Work to complete: The full listing, copied exactly and free of pictures, is the expected reply.

Input data:
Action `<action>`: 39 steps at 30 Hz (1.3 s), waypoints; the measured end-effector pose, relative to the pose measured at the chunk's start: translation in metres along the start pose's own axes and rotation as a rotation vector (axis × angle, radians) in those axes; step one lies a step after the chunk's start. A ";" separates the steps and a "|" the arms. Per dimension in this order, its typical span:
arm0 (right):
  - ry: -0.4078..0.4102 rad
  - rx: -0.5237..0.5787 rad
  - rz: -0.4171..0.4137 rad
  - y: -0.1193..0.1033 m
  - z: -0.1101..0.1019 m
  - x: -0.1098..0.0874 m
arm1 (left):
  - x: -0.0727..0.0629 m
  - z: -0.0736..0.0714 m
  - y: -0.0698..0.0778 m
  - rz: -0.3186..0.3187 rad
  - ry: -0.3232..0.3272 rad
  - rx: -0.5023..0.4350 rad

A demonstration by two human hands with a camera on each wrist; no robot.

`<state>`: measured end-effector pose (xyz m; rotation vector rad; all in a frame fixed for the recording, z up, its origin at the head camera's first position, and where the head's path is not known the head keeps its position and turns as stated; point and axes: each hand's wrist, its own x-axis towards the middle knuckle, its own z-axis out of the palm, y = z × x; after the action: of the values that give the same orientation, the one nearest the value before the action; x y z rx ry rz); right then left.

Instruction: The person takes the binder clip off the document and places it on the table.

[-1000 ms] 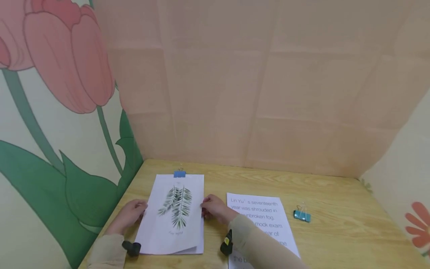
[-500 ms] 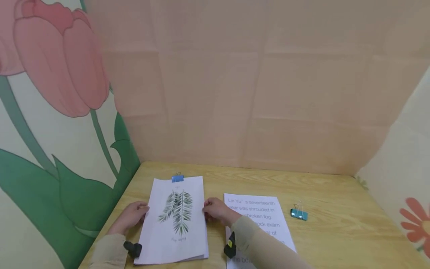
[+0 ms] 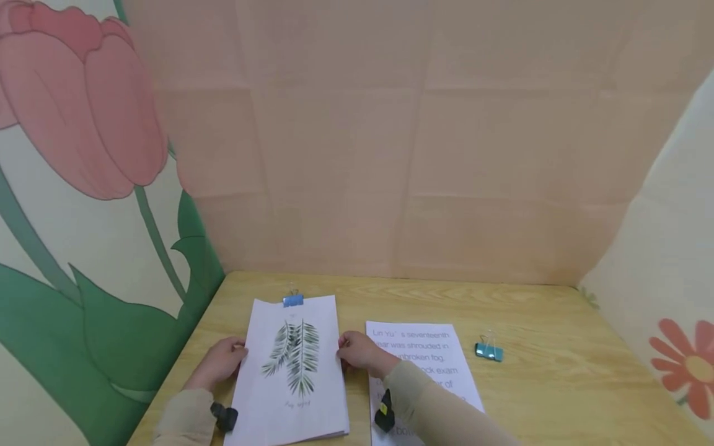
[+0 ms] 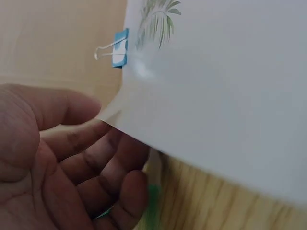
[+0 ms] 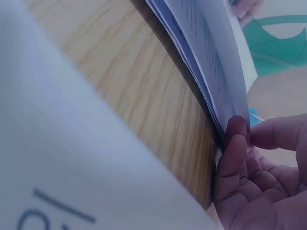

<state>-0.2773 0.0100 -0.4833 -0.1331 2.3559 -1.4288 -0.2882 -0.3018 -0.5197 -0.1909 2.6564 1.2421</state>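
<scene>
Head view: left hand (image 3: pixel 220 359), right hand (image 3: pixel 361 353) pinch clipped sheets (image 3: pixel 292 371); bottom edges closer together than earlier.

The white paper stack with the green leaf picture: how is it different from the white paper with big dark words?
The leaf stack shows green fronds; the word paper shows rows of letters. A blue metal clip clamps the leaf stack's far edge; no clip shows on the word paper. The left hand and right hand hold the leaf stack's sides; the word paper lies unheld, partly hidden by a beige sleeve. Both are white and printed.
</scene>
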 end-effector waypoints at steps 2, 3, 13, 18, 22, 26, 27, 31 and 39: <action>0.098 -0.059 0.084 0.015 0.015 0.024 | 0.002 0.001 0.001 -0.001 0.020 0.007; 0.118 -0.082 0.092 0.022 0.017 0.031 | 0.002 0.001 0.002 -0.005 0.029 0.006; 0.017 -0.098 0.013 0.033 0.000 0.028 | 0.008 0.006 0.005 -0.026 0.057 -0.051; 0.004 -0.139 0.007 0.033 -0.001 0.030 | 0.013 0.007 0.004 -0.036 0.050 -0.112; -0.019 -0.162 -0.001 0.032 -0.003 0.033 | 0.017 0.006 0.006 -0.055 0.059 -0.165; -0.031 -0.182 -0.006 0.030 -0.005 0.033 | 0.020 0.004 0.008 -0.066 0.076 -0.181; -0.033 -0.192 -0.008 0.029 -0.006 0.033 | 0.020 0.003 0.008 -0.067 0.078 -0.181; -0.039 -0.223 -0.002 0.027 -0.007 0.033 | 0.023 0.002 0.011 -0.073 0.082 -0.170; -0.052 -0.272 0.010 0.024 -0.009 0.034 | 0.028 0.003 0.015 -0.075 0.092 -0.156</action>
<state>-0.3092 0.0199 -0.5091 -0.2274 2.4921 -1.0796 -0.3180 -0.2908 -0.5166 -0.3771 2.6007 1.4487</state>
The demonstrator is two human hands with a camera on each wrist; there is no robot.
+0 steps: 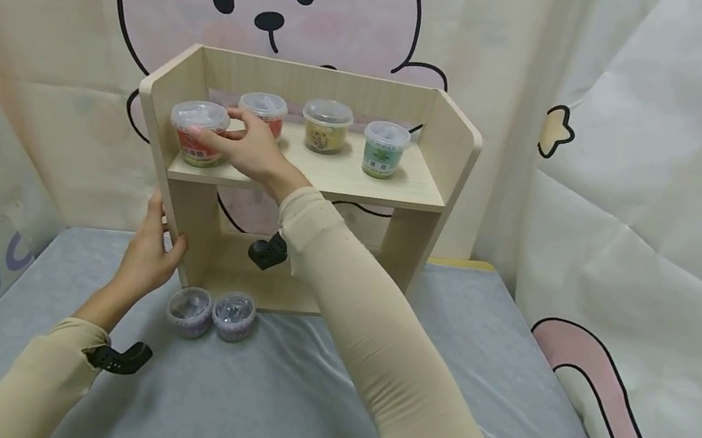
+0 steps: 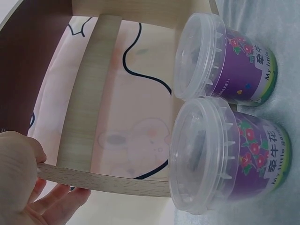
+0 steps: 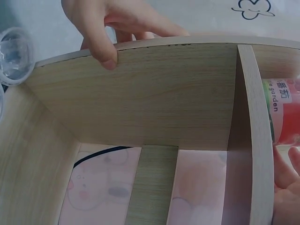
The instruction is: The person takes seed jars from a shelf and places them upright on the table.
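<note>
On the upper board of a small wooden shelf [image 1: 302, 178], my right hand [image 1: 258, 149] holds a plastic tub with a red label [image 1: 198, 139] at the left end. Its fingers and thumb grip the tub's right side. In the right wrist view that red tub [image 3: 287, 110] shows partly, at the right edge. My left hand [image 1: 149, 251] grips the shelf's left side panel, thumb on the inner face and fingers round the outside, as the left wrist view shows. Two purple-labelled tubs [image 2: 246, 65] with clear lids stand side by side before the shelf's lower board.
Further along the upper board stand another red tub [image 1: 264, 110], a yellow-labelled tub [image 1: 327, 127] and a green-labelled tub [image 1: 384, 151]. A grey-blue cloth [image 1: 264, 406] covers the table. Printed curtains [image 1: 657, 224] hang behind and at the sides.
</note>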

Written answer:
Action `<action>`: 39 steps at 30 Hz (1.3 s), waypoints; the measured end-effector pose, relative to the pose measured at the chunk's start: translation in metres along the start pose's own axes and rotation as a rotation vector (axis × angle, radians) in those axes; step one lies a step after the chunk's start. A ";" separates the steps and a "|" the arms. Per dimension in this order, its typical span:
arm0 (right):
  - ry: -0.4078..0.4102 rad
  - rx: -0.5237..0.5787 rad
  - rz: -0.4171..0.4137 rad
  - y: -0.1193..0.1033 m
  - z: -0.1101..0.1019 m
  - x: -0.1098..0.0874 m
arm1 (left):
  - x: -0.0727..0.0629 m
  - z: -0.0736..0.0714 m
  - y: -0.0698..0.0778 m
  - rz: -0.3186..0.3187 rad
  - ry: -0.3232..0.3272 rad
  - rx: -0.5023..0.4350 rad

A demonstration by two human hands with a camera on each wrist; no robot.

`<state>`: measured end-effector pose (xyz m; rotation vector rad; all in a frame fixed for the recording, z up, its origin at the head camera's first position, and where the head's path is not known the head keeps its position and turns as stated; point and axes: each hand's wrist, its own x-axis towards the middle knuckle, its own z-axis out of the palm, y = z × x; after the action: of the values that give the same orientation, the one nearest the value before the action; x y z rx ry rz); right then left.

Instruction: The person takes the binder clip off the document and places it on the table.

[-1000 ms] 
[-500 ms] 
[+0 ms] 
[+0 ms] 
[+0 ms] 

<state>-0.2773 0.0100 -0.4833 -0.1331 2.3559 -1.4288 -0.2882 -0.3018 -0.5197 -0.1909 2.6564 1.2421</state>
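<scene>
Head view: left hand (image 3: pixel 220 359), right hand (image 3: pixel 361 353) pinch clipped sheets (image 3: pixel 292 371); bottom edges closer together than earlier.

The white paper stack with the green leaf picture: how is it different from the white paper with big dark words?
The leaf stack shows green fronds; the word paper shows rows of letters. A blue metal clip clamps the leaf stack's far edge; no clip shows on the word paper. The left hand and right hand hold the leaf stack's sides; the word paper lies unheld, partly hidden by a beige sleeve. Both are white and printed.
</scene>
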 end-effector waypoints at steps 2, 3, 13, 18, 22, 26, 27, 31 and 39: <action>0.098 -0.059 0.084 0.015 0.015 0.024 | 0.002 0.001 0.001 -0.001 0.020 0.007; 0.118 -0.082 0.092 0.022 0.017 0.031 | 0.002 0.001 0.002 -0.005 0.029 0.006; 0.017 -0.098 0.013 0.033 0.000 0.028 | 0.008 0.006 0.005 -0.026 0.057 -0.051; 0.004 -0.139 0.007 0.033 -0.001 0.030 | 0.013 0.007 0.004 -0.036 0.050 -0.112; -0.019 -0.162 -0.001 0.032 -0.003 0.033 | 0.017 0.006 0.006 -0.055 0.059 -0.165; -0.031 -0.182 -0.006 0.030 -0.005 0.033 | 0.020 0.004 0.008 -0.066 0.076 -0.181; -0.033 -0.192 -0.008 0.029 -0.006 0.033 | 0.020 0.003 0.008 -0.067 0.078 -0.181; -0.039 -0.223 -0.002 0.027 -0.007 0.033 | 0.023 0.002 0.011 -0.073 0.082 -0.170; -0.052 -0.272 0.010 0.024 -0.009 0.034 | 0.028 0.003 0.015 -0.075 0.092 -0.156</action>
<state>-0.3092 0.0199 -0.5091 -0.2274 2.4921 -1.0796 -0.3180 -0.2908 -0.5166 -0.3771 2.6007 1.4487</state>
The demonstrator is two human hands with a camera on each wrist; there is no robot.
+0 steps: 
+0 steps: 
+0 steps: 
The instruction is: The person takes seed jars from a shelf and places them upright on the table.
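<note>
On the upper board of a small wooden shelf [image 1: 302, 178], my right hand [image 1: 258, 149] holds a plastic tub with a red label [image 1: 198, 139] at the left end. Its fingers and thumb grip the tub's right side. In the right wrist view that red tub [image 3: 287, 110] shows partly, at the right edge. My left hand [image 1: 149, 251] grips the shelf's left side panel, thumb on the inner face and fingers round the outside, as the left wrist view shows. Two purple-labelled tubs [image 2: 246, 65] with clear lids stand side by side before the shelf's lower board.
Further along the upper board stand another red tub [image 1: 264, 110], a yellow-labelled tub [image 1: 327, 127] and a green-labelled tub [image 1: 384, 151]. A grey-blue cloth [image 1: 264, 406] covers the table. Printed curtains [image 1: 657, 224] hang behind and at the sides.
</note>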

The answer to this exercise has been written out completely.